# Editing my signature



## Pete Thomas (Sep 12, 2004)

My signature is currently four lines (including a line of dashes so it only looks like three)

I tried to edit it but I get a message telling me that it needs to be three lines. Fair enough, so I try to edit it to take out the dashes to make it three lines, but I get the same message.


----------



## SAXISMYAXE (Jun 13, 2003)

I fixed it (I think).


----------



## Bill Mecca (Feb 2, 2003)

hmmm mine is 4 lines and has been for a while, and Pete's is now still four lines, just one line of empty space ;-)


----------



## Yamahaaltoplayer (Feb 14, 2008)

I think it has been like this for a while. I got the same message _a few months ago_. I've heard of some people who can still edit it and have a lot of lines. I think Raphyel (Spelling?) edited his multiple times still having over 5 lines!...


----------



## nvilletele (Dec 16, 2014)

Yes, I am reviving this zombie thread as I have this problem now myself....trying to create a signature for the first time and it's insisting that it must be only three lines, but I see lots of folks with many more lines than three in their signature. Is there some trick to this? I was just trying to list my four saxophones in the same way I see others listing their gear in their signature. It's clearly not an essential matter, but if there is someway to easily rectify this that would be great.


----------



## Nefertiti (Feb 2, 2003)

Well now I feel obnoxious....... How did I get 12 lines?


----------



## NostalgiaSmith (Oct 31, 2013)

Nefertiti said:


> Well now I feel obnoxious....... How did I get 12 lines?


If your a good guy Steve, good things happen to you!


----------



## MojoBari (Feb 2, 2003)

When I go to My Profile, I can not find a way to edit my Signature and Contact info. The About MojoBari info has editing pencils to click on but not the Signature or Contact.


----------



## Pete Thomas (Sep 12, 2004)

MojoBari said:


> When I go to My Profile, I can not find a way to edit my Signature and Contact info. The About MojoBari info has editing pencils to click on but not the Signature or Contact.

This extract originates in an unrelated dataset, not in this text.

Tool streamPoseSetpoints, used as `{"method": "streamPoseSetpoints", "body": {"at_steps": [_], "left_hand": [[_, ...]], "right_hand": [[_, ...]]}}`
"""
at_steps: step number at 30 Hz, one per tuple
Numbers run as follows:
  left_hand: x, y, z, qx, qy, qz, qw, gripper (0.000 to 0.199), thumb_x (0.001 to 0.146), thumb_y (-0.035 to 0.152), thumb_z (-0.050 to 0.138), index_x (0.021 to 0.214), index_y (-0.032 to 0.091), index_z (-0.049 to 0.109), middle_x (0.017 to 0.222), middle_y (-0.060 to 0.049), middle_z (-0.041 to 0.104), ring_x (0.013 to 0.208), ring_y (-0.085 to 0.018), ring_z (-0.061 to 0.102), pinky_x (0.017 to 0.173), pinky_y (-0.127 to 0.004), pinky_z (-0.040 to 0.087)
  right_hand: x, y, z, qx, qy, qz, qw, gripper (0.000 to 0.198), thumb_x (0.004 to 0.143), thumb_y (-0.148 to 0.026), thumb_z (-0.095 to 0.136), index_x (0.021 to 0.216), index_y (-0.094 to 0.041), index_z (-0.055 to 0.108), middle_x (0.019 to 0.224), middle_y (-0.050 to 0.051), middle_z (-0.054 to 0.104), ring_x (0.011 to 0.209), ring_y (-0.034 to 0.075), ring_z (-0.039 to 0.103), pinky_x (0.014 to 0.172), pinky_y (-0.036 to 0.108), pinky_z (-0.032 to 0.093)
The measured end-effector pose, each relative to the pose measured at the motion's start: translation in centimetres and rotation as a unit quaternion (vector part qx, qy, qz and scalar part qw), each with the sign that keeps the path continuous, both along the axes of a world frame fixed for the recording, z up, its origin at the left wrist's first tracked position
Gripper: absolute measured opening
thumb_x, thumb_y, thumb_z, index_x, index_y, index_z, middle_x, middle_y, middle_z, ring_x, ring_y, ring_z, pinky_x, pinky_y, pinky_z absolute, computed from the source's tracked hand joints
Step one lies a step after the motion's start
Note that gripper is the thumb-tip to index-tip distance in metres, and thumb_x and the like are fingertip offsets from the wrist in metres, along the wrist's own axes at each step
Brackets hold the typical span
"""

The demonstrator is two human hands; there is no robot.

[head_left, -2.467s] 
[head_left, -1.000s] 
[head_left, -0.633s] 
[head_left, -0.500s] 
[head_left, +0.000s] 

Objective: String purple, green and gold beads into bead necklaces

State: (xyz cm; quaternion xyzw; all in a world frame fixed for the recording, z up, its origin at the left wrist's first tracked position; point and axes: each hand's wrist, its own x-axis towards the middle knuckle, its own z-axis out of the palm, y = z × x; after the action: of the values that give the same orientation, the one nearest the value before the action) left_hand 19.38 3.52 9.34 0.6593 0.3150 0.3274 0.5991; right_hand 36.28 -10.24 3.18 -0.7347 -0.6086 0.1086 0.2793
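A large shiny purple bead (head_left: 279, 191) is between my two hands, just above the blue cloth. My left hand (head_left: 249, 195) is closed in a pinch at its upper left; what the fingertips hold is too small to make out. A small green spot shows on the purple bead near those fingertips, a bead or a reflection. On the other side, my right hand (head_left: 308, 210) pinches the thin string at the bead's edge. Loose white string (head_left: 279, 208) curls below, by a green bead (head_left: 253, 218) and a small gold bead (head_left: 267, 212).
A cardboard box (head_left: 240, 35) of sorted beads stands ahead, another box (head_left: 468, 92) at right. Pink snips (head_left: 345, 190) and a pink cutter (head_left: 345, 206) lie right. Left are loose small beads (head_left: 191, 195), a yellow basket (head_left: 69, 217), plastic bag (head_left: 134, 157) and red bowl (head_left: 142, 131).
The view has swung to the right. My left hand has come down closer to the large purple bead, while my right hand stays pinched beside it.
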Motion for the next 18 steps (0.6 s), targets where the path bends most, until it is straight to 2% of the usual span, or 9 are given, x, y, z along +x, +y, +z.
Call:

Signatures are edited in settings, not profile.


----------



## Sigmund451 (Aug 8, 2003)

Pete, I think the new forum is out to get you.
It messes with you at every turn....


----------



## Nefertiti (Feb 2, 2003)

Sigmund451 said:


> Pete, I think the new forum is out to get you.
> It messes with you at every turn....


To be fair to the new forum, Pete posted the original problem in 2008.........


----------



## Pete Thomas (Sep 12, 2004)

*Re : Re: Editing my signature*



Nefertiti said:


> To be fair to the new forum, Pete posted the original problem in 2008.........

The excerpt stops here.